That's good. That's a wonderful place to be
because the Lord's got a lot of promises for people who feel
themselves inadequate, doesn't he? He has some wonderful promises
for the weak, for the helpless, for the needy. But he's got some
terrible words for those who have no sense of need. Because
thou sayest, Thou art rich and increased with goods and have
need of nothing, I am about to spew thee out of my mouth. But
he's promised to lead the blind in a way that they know not.
He's promised to guide the simple. That gives me great encouragement.
He promises to take care of the simple. He promises to support
the weak. He promises to strengthen those
that are fainting. And so if you have a sense of
inadequacy, which is a very natural thing, then let it drive you
to the Lord. So what's the cure then for these
natural non-moral hindrances? Well, the cure is face the facts
as they are, and then look to the Lord for grace to perform
the duty that he's laid before you, like any other duty. Or
do I tell people who come to me and say, you know, the Lord's
really been dealing with me about this matter, giving him his portion.
I've been robbing the Lord, but I don't see how I can begin to
tithe.
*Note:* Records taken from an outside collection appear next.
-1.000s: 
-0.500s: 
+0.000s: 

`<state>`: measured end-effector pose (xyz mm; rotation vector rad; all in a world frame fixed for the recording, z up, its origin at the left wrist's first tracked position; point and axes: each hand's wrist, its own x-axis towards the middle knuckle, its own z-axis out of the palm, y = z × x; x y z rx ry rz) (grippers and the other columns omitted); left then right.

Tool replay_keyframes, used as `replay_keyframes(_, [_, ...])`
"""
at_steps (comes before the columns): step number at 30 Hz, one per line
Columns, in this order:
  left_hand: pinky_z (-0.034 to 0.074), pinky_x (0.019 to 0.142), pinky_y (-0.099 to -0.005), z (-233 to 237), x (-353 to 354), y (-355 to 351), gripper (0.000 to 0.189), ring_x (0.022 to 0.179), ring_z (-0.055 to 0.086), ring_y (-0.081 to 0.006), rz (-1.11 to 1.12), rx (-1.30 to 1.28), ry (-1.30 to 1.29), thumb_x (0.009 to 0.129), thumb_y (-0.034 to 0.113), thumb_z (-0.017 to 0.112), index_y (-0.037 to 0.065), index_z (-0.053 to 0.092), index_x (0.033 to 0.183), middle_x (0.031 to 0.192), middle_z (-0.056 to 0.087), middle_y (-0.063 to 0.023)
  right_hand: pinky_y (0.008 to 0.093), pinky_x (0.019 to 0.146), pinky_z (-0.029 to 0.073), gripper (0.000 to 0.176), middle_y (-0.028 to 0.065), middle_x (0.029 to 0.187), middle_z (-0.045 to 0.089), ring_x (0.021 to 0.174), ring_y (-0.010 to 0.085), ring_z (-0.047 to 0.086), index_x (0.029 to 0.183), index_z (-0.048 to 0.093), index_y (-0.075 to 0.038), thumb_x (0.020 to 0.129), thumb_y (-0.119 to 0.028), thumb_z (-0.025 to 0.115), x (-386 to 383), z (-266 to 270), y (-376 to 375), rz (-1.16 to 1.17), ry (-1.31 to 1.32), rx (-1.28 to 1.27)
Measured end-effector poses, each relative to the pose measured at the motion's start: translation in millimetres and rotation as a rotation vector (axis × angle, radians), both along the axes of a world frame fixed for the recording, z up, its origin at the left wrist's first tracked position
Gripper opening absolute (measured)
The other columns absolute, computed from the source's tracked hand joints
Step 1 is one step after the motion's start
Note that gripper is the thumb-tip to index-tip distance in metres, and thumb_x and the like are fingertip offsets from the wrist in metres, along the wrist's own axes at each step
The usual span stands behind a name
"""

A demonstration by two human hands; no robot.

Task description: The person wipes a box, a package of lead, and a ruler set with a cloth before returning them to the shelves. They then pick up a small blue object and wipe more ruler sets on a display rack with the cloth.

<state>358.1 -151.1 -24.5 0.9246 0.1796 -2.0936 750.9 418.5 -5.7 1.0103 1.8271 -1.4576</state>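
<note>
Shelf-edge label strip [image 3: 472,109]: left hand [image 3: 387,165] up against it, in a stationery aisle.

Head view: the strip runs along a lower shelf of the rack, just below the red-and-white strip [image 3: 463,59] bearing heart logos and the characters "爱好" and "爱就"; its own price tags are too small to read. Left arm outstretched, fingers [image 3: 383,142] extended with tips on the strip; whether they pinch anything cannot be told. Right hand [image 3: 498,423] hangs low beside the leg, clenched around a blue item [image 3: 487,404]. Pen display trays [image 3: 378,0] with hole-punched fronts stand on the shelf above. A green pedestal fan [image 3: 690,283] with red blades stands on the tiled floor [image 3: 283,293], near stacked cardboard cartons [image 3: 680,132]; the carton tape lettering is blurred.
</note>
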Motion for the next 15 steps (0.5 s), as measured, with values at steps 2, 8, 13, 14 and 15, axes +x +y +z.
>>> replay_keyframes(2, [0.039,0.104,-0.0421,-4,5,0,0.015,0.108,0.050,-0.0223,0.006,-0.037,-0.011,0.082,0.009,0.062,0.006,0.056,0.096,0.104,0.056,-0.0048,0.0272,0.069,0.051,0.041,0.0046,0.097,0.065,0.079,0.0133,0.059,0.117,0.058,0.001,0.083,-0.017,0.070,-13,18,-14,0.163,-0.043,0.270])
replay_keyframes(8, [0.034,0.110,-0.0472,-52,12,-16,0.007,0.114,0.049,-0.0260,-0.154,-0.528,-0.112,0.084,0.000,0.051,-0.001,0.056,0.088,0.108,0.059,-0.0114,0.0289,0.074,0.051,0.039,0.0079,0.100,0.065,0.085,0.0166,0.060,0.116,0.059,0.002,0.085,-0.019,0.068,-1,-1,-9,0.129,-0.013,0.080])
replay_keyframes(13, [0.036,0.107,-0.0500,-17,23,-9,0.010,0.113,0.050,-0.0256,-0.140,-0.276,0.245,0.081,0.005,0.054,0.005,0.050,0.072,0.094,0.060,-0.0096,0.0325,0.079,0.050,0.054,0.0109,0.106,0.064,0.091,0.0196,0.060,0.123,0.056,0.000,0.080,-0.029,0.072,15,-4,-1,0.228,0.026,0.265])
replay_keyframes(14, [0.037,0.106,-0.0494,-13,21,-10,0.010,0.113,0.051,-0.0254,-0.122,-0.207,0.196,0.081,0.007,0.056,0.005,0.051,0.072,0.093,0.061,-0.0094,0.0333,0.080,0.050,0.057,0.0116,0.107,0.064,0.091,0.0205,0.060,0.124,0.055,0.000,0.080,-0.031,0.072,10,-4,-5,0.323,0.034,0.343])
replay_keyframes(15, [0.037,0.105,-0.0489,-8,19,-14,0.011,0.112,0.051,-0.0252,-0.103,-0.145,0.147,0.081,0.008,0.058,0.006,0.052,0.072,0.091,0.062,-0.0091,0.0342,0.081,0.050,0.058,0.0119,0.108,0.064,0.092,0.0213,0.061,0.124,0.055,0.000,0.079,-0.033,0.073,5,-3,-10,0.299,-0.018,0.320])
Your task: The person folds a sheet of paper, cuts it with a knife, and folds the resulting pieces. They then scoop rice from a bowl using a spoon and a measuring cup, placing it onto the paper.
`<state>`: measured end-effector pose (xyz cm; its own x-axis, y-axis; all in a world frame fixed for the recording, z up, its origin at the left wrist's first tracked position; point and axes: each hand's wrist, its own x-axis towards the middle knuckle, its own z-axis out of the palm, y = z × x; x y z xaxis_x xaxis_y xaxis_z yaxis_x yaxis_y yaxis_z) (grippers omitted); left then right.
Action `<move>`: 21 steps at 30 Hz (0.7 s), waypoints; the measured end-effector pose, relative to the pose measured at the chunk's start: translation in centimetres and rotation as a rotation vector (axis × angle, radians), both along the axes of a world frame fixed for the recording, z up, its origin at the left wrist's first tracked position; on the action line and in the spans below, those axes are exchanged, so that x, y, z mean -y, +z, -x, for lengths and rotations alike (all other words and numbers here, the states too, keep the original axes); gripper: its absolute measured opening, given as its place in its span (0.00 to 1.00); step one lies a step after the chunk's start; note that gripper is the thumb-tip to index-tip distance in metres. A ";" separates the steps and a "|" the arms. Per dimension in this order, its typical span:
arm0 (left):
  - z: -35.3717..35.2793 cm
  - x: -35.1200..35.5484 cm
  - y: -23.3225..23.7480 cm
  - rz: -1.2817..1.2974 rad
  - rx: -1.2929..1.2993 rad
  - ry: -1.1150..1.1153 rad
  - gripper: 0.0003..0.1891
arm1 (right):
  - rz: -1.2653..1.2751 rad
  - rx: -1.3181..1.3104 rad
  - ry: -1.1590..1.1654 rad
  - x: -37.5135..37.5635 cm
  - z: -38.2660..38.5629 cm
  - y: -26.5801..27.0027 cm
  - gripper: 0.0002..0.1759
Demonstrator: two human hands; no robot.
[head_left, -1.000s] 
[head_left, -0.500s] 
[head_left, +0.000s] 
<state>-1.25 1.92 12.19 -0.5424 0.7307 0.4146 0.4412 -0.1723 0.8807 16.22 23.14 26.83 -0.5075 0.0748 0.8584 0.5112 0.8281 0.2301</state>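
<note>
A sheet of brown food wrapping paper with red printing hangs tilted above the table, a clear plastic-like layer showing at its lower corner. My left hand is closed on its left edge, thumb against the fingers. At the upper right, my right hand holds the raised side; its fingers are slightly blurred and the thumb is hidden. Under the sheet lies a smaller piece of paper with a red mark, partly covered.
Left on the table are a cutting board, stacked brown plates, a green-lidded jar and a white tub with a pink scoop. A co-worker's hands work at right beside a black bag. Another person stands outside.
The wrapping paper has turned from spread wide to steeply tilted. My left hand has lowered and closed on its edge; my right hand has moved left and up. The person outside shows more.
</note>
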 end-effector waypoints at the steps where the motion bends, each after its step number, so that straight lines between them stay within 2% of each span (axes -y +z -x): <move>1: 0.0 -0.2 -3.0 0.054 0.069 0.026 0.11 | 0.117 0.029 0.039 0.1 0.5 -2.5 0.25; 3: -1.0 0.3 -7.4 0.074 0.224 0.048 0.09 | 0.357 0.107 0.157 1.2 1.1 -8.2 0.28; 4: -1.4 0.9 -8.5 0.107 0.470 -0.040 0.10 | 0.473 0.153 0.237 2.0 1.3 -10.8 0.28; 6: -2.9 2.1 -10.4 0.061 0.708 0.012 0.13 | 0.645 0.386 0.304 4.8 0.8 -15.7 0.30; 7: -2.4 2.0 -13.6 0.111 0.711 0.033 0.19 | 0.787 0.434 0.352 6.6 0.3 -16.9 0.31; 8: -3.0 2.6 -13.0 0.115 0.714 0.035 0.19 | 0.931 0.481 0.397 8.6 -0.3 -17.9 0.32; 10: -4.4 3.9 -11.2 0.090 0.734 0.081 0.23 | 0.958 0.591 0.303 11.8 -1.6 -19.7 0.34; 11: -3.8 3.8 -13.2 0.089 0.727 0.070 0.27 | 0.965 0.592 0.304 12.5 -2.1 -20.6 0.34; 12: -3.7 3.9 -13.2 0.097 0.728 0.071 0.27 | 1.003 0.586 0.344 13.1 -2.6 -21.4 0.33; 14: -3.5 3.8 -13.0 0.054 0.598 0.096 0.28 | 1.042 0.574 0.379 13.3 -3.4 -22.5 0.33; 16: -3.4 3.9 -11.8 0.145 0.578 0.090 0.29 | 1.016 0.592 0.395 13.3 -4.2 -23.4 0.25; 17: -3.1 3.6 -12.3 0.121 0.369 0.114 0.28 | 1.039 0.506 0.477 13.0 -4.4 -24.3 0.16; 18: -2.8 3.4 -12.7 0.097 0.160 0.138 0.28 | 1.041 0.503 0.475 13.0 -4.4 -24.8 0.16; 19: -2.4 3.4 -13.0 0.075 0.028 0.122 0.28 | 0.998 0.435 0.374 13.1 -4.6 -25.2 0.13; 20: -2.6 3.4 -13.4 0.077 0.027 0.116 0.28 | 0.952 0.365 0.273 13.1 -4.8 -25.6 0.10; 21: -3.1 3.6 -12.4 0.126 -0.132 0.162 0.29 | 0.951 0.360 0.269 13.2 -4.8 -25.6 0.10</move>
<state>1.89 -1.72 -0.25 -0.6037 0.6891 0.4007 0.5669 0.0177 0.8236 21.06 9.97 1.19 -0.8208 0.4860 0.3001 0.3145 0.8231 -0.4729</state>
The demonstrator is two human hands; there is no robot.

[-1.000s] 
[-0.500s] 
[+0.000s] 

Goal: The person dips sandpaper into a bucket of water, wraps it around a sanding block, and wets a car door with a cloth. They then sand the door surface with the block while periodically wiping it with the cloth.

I say, wonderful, wonderful, good. What virtue is it? If you can see your way clear
to any Christian duty, what test of faith is there? But when you've
got to stick your neck out, and run the risk of maybe doing some
forced push-aways, simply because there's nothing there to push
away from, to give the Lord his portion. Now you're in the situation
where faith is exercised. Prove me now herewith, saith
the Lord. Well, the same is true here.
Well, I have no experience in showing Christian hospitality.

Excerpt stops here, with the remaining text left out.